Parish steps up for Rice’s historical season


The Daily Ardmoreite
Posted Jan 03, 2009 @ 11:15 PM

Ardmore, OK —

Three seasons ago, the Rice Owls were 1-10 and saw Ken Hatfield step down as head coach.

The next year, Todd Graham led the Owls to a 7-6 mark and landed the third-best Oklahoma line prospect in Ardmore’s Tyler Parish. Graham left shortly after that, and so did the turnaround in Owls football.

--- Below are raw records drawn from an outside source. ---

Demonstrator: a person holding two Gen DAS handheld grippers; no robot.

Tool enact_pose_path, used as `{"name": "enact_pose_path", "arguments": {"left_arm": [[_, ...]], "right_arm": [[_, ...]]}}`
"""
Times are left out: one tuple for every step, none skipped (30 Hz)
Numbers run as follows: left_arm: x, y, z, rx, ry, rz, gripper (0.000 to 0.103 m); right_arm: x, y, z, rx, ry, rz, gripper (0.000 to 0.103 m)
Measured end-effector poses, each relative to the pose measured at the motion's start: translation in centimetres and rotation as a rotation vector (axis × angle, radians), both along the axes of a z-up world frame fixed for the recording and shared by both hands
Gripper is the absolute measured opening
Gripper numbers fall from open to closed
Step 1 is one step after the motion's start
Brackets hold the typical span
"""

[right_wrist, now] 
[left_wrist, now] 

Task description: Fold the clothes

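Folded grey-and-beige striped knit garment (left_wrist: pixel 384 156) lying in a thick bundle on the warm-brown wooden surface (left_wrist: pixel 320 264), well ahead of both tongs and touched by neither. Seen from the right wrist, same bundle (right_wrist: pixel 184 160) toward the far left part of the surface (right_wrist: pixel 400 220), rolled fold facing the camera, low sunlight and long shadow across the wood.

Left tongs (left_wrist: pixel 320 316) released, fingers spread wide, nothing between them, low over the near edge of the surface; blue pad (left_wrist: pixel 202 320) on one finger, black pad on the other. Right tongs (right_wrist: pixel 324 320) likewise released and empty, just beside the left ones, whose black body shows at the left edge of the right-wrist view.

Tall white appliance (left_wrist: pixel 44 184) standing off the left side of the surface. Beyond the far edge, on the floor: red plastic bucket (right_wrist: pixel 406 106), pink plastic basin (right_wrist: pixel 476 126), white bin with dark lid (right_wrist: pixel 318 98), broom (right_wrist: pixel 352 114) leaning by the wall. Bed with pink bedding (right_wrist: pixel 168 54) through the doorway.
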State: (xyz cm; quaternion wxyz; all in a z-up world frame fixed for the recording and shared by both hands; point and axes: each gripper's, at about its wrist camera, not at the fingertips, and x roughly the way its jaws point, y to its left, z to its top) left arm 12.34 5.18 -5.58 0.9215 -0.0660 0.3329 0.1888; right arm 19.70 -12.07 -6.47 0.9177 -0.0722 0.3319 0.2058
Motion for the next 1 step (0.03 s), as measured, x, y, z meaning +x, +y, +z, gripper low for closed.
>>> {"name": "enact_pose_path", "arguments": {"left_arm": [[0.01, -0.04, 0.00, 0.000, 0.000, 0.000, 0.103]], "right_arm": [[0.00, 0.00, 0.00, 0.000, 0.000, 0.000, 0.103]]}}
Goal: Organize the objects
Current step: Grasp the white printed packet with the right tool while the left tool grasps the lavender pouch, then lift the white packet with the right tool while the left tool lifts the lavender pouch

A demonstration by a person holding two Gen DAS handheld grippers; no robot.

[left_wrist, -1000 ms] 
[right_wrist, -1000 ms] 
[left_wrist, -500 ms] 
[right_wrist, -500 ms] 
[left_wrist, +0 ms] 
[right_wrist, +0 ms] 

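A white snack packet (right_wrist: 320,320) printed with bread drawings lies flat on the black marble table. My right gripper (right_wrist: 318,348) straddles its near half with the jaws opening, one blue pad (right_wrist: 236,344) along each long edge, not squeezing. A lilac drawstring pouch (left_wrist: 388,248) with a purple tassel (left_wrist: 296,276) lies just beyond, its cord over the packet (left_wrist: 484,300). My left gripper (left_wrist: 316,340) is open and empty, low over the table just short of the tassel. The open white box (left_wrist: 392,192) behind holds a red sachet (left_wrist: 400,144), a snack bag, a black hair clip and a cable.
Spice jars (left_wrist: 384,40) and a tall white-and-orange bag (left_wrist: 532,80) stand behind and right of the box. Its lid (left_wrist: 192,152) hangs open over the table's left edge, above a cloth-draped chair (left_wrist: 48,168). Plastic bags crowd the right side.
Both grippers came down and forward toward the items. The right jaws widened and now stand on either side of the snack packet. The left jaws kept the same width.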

But Parish has just experienced his own upward swing at Rice. Following a 3-9 season he redshirted, the 6-foot-4, 285-pound offensive lineman helped the Owls put on the points and victories with a 10-3 Conference USA West co-championship. Rice beat Western Michigan 38-14 in Tuesday’s Texas Bowl on the Houston Texans’ turf.

“It was wonderful,” Parish said Friday. “An awesome experience from being on a team to bowl activities to playing at Reliant Stadium.”

Maybe just as wonderful: Rice completed its first 10-win season since 1949 and won its first bowl game since the 1954 Cotton Bowl. Its winning streak now stands at eight.

If you think Parish and the Owls weathered a storm with a 2-3 start, they basically had to evade hurricanes Gustav and Ike in September.

“We had to stay in one of the dorms during the first one (Gustav),” Parish said. “That ended up just a lot of rain for us.”

When Ike hit Houston, the Owls stayed in Nashville, Tenn., after a loss to Vanderbilt for two extra days.

“There were some windows blown out from the wind, but there was a lot of tree damage,” Parish said.

Then the sun started to shine on the Owls.

Under second-year head man David Bailiff, Parish was called to step into a starting role and help protect a player who ranks higher in pass efficiency than Texas Tech’s Graham Harrell and Southern California’s Mark Sanchez — Chase Clement.

“It wasn’t something I’d expected, but I knew I’d have to step in (some way),” Parish said of starting. “At the first spring ball (practice), they told me I had to step up.”

No problem for Parish and Co. The line allowed Rice to average 472.2 total yards and 41.6 points per game this season and gave Clement time to pass for 3,812 yards and 41 touchdowns against seven interceptions.

“It was an awesome experience just to be around him, to see how he has these long drives,” Parish said. “Chase is quick, very elusive. It was difficult at times (to protect), but Chase has the ability to scramble and makes a lot of plays.”

For someone who was highly ranked as a college prospect in Oklahoma, Parish didn’t mind going to a school that isn’t known as a football powerhouse.

“It was just an absolute family atmosphere,” Parish said of Rice. “A chance to get a great education, one of the best available.”

Parish has done well in the classroom with a 3.3 grade-point average in — get ready for this — mathematical economical analysis.

“We look at the market and we see what we can do as far as the market goes (with math skills),” Parish said. “We see stock trends and how they go up and down and try to determine what’s the best thing for the economy.”

A Rice education more than pleases his father Mark Parish of Ardmore.

“We’re thrilled to death he can go to Rice and compete at a D-I level,” Mark said.
The elder Parish added Tyler had offers from Tulsa, Army and North Texas and was contacted by Ivy League schools. Even when Graham — who Tyler said recruited him — left for Tulsa, Parish stayed committed to the Owls.

And he’s seen improvement in his game from his Tiger days.

“I say I’m a lot better pass-blocker … a lot better,” Parish said. “I’d say a lot of it has to do with technique.”

After its most victorious season in 59 years, don’t expect Rice or Parish to change the game plan.

“We just keep doing what we’ve been doing, keep working hard and trying to improve,” he said.
All he’s waiting for now is his Texas Bowl ring.